### Work required
Please give the whole listing again exactly, without any of its pictures.

### Stored data
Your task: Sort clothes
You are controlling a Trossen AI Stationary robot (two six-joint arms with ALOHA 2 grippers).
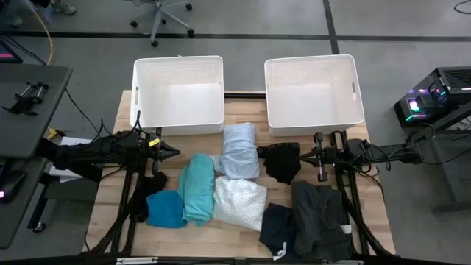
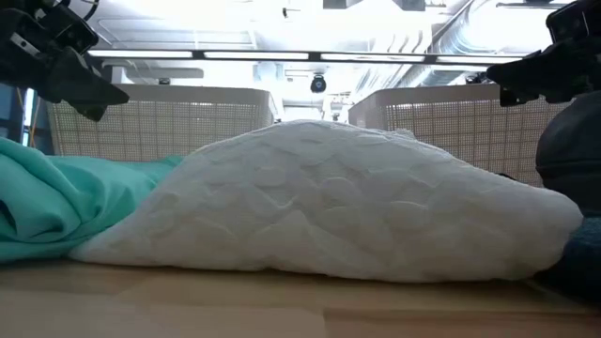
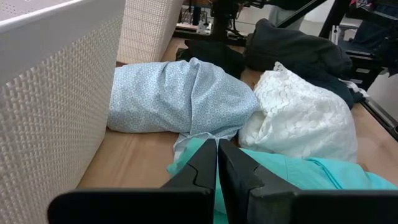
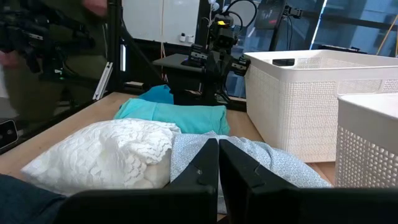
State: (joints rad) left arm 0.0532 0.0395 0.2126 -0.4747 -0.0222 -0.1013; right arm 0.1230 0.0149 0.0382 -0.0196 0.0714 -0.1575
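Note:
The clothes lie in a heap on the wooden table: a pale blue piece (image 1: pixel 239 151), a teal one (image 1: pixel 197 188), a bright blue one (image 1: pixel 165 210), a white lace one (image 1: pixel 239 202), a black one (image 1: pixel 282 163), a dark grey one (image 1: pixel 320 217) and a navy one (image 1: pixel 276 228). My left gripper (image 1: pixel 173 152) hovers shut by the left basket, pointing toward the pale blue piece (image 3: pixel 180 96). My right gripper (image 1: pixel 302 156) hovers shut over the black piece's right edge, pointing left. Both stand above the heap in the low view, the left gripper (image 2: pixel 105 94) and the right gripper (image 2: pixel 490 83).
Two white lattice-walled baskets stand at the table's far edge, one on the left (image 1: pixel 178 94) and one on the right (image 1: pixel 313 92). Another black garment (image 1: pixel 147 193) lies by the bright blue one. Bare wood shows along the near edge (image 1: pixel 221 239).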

### Finished task
Your task: Sort clothes
You are controlling a Trossen AI Stationary robot (two six-joint arms with ALOHA 2 grippers).
State: (joints rad) left arm 0.0532 0.0395 0.2126 -0.4747 -0.0222 -0.1013; right arm 0.1230 0.0149 0.0382 -0.0196 0.0714 -0.1575
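Note:
The clothes lie in a heap on the wooden table: a pale blue piece (image 1: pixel 239 151), a teal one (image 1: pixel 197 188), a bright blue one (image 1: pixel 165 210), a white lace one (image 1: pixel 239 202), a black one (image 1: pixel 282 163), a dark grey one (image 1: pixel 320 217) and a navy one (image 1: pixel 276 228). My left gripper (image 1: pixel 173 152) hovers shut by the left basket, pointing toward the pale blue piece (image 3: pixel 180 96). My right gripper (image 1: pixel 302 156) hovers shut over the black piece's right edge, pointing left. Both stand above the heap in the low view, the left gripper (image 2: pixel 105 94) and the right gripper (image 2: pixel 490 83).
Two white lattice-walled baskets stand at the table's far edge, one on the left (image 1: pixel 178 94) and one on the right (image 1: pixel 313 92). Another black garment (image 1: pixel 147 193) lies by the bright blue one. Bare wood shows along the near edge (image 1: pixel 221 239).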

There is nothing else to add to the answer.